Regardless of what path the Ujiri chooses it’s hard to justify him choosing nothing at this stage. But the choices come with consequences. On paper, a deal for Ibaka would seem to help the Raptors now as they struggle to stay among the top-four in the East, and would seem to keep them competitive for the next few years, presuming Lowry is re-signed.

But the costs of being pretty good are steep. There is little chance pending free agent Patrick Patterson returns in that scenario; you’d have likely already traded Terrence Ross. All of a sudden Cory Joseph would look like a very expensive luxury as a back-up point guard earning $8 million.

Even then, Toronto could be a team with a payroll in the $175-million range – they’re at about $106 million this season – once luxury tax penalties are factored in.

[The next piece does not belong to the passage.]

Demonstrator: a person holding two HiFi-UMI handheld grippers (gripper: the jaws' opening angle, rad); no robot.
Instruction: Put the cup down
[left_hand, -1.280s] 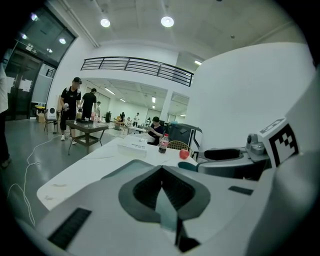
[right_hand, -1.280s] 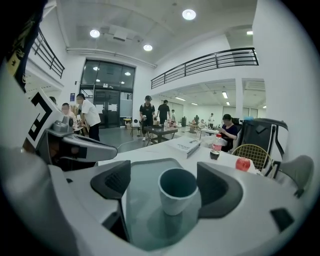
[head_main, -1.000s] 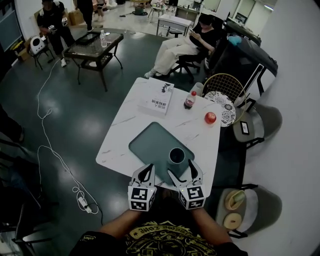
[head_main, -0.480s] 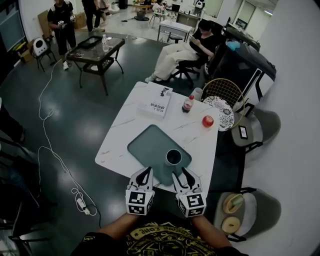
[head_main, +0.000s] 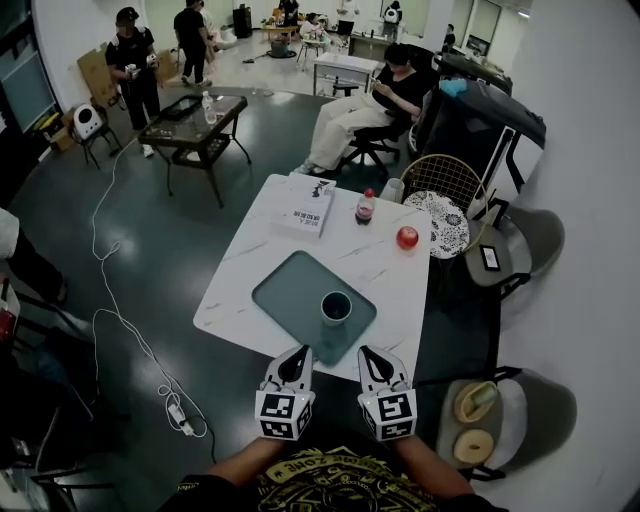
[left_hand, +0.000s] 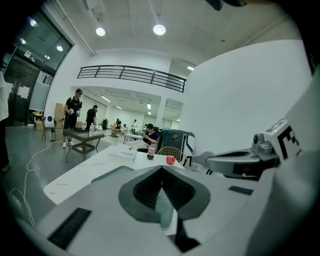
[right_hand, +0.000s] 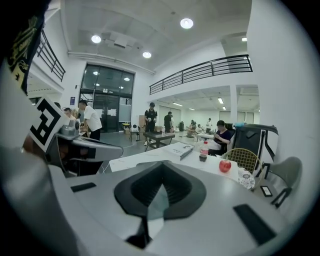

That is the definition of the point of no return. Committing to Lowry and DeRozan at maximum deals and someone like Ibaka at something in that range means, effectively, that is the Raptors’ roster for the next three or four years.

Everything is leveraged to keep the Raptors in the top four of the East, within striking range if LeBron James gets old or Kyrie Irving gets hurt. You can make the case that with what the Raptors have accomplished with the Lowry-DeRozan core the past three seasons, they have earned every right to see how far they can push it with the right kind of help.

But it’s hard to look at that version of the Raptors as a championship team.

At which point you begin looking at the alternatives and they’re not necessarily pretty either. A more conservative approach in the trade market would be less costly but would it move the needle? Why bother giving up futures for stopgap measures?

But doing nothing for the third straight trade deadline would send its own message as Lowry gets set for free agency: that the Raptors aren’t serious about contending; that fields are greener elsewhere.

And without Lowry, where are the Raptors anyway? At that point you can venture into some previously unthinkable territory, such revisiting that teardown Ujiri was poised to undertake three years ago, only with the benefit of a roster full of players at near peak value. It’s out there, but if the goal is to win a title perhaps it gets discussed.

There’s no doubt that Ujiri and his right-hand man general manager Jeff Weltman have considered these questions, these scenarios and many more. No one is asleep at the switch here.

But the time has come to pull that sucker, and letting the moment pass is a decision in itself.

The only question remaining is what happens next.